Referring to FIG. 7, in a fifth embodiment of the present disclosure, different from the first embodiment, the barrier layer 301 includes a first upper surface 301a away from the conductive layer 20, the adhesive layer 302 includes a second upper surface 302a away from the conductive layer 20. The first upper surface 301a is coplanar with the second upper surface 302a. In this embodiment, the barrier layer 301 covers the accommodation chamber 40 and the signal trace, the adhesive layer 302 covers a remaining surface 201a of the touch layer 203 that is not covered by the barrier layer 301. The first upper surface 301a is disposed to be coplanar with the second upper surface 302a to form a flat upper surface 303. The protective layer 50 is stacked and adhered to the flat upper surface 303.

In this embodiment, the barrier layer 301 is different from that in the first embodiment, in this embodiment the barrier layer 301 may also be adhered to the protective layer 50, the outer side surface 201 of the accommodation chamber 40 and the surface 101, and a top surface of the touch layer 203. That is, the barrier layer 301 may be made of a liquid curable or solid thermally meltable material. By heating, irradiation or the like, the barrier layer 301 produces adhesion and adheres the protective layer 50, the outer side surface 201 of the accommodation chamber 40 and the surface 101, and a portion of the top surface of the touch layer 203. Further, since the barrier layer 301 is disposed on an outer side of the adhesive layer 302, when the first upper surface 301a of the barrier layer 301 is coplanar with the second upper surface 302a of the adhesive layer 302, the barrier layer 301 totally covers the side surface of the adhesive layer 302 to insulate the adhesive layer 302 from the external environment. This prevents the adhesive layer 302 from absorbing or attracting dusts, foreign substances or the like impurities, and thus improving appearance and touch feel of the touch panel.

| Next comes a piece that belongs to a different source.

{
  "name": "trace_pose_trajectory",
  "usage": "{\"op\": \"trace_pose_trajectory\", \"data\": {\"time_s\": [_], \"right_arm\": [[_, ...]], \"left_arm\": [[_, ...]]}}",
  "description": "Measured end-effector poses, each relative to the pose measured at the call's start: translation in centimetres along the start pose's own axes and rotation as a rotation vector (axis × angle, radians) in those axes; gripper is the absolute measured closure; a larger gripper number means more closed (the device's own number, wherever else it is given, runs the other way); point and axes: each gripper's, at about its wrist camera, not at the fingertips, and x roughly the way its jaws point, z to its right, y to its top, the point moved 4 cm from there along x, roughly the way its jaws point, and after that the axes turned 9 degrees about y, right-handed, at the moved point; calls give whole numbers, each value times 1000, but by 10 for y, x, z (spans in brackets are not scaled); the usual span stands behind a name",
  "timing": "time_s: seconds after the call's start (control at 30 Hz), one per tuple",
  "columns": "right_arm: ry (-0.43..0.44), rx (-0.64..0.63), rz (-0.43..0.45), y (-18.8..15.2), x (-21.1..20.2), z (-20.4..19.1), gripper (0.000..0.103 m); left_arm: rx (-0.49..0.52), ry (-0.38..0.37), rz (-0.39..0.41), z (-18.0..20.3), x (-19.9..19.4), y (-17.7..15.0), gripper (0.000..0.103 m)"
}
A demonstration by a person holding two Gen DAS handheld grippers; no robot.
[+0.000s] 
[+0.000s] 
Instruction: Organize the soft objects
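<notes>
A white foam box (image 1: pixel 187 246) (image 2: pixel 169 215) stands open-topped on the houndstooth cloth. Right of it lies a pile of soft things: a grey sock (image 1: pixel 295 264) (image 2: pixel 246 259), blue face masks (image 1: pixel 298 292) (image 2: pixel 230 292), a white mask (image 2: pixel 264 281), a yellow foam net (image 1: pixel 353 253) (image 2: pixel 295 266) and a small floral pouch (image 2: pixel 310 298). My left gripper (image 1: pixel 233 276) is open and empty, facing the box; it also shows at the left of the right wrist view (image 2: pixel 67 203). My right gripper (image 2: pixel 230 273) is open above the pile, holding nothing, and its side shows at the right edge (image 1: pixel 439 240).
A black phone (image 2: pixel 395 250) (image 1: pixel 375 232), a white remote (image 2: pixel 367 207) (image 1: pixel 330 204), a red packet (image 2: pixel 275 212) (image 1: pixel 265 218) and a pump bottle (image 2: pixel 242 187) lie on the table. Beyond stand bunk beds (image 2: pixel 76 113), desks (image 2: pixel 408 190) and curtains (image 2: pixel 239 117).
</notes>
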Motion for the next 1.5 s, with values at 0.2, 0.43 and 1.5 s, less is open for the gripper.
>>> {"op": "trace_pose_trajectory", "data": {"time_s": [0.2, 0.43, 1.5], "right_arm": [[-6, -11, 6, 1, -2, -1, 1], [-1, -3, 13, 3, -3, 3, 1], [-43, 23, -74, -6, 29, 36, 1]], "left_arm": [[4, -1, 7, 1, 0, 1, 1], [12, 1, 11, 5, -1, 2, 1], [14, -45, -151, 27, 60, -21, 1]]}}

It may be understood that the first upper surface 301a and the second upper surface 302a may not be coplanar with each other, but form a step surface. The protective layer 50 includes a protrusive portion and a recessed portion mating with the step surface. The protrusive portion and the recessed portion of the protective layer 50 may totally mate with the step surface defined by the first upper surface 301a and the second upper surface 302a, with no slit therebetween.

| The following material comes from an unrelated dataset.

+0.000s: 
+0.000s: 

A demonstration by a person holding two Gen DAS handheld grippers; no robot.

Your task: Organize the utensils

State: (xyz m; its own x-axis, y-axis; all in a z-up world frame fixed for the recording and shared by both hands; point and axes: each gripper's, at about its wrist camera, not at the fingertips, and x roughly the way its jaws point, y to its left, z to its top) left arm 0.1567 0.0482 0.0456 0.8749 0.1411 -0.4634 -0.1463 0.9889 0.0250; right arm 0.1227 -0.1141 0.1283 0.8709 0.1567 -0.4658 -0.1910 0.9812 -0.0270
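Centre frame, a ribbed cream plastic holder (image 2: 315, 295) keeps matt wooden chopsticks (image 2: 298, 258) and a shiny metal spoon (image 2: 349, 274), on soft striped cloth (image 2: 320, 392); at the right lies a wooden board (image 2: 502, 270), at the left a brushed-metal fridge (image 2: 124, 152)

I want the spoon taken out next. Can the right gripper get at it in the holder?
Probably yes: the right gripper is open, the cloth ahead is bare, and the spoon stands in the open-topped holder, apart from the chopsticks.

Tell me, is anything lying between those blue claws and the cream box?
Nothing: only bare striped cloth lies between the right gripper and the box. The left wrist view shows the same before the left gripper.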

Referring to FIG. 8, which shows a sixth embodiment of the present disclosure. Which is different from the fifth embodiment is that the conductive layer 20 further includes a conductive trace layer 202. The conductive trace layer 202 is disposed on the touch layer 203. The conductive trace layer 202 includes a conductive trace (not illustrated). The conductive trace covers on the signal trace, and is electrically connected to the signal trace. The barrier layer 301 covers the conductive trace. That is to say, in this embodiment, since the signal transmission capability and sensitivity of the touch panel are high, if signal transmission capability of the signal trace is limited, the conductive trace assists in transmitting signals. The conductive trace covers the signal trace, and the signal trace is not exposed. Therefore, the signal trace is not affected by the external environment, and the signal trace may not fail. In addition, in the present disclosure, since the barrier layer 301 covers on the conductive trace, the conductive trace may not fail either.

Referring to FIG. 9, which shows a seventh embodiment of the present disclosure. Which is different from the third embodiment is that the substrate layer 10 of the second touch panel body 200 is connected to the barrier layer 301 and the adhesive layer 302 of the first touch panel body 100. Similarly, a plurality of second touch panel bodies 200 may be configured. The plurality of second touch panel bodies 200 are first stacked and then stacked on the first touch panel body 100. The present disclosure sets no limitation to the number of second touch panel bodies 200.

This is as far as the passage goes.